### What you should do:
Within the listing below, how many lines hold the string "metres"? Only the number should be given.
=== Begin Enclosure ===
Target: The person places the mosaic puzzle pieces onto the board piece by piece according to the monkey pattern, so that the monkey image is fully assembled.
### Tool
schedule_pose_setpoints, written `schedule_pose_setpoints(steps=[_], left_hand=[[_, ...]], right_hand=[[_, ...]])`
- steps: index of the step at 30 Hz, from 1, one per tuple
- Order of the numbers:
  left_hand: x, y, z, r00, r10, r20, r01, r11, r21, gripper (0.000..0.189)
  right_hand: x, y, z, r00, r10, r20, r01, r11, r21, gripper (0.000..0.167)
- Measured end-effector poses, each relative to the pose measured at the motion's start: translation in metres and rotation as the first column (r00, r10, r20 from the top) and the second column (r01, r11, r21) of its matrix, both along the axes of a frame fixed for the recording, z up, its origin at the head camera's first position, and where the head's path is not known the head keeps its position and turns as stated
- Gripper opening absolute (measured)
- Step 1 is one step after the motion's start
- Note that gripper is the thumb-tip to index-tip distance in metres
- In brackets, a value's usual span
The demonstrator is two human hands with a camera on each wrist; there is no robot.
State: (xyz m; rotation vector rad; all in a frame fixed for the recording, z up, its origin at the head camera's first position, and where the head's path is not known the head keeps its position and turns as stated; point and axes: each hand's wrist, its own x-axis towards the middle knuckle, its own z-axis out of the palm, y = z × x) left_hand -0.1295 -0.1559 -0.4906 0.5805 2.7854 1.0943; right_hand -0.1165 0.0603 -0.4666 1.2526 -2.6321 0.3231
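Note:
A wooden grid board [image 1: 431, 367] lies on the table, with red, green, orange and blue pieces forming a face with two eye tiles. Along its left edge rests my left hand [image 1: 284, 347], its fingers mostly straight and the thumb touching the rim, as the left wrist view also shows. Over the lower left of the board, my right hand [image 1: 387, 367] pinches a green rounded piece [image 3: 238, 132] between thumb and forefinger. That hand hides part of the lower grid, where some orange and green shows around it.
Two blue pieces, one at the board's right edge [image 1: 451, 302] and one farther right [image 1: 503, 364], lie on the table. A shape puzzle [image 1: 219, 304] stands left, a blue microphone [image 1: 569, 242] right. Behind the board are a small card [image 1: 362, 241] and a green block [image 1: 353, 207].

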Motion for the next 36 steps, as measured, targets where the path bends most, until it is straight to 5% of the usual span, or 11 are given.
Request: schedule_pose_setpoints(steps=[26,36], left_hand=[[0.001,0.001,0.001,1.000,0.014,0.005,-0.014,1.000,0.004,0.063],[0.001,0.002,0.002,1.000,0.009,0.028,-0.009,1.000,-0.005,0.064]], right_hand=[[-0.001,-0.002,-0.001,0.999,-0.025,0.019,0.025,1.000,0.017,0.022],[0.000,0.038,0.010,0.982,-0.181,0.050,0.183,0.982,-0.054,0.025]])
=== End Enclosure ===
### Solution for this task:
2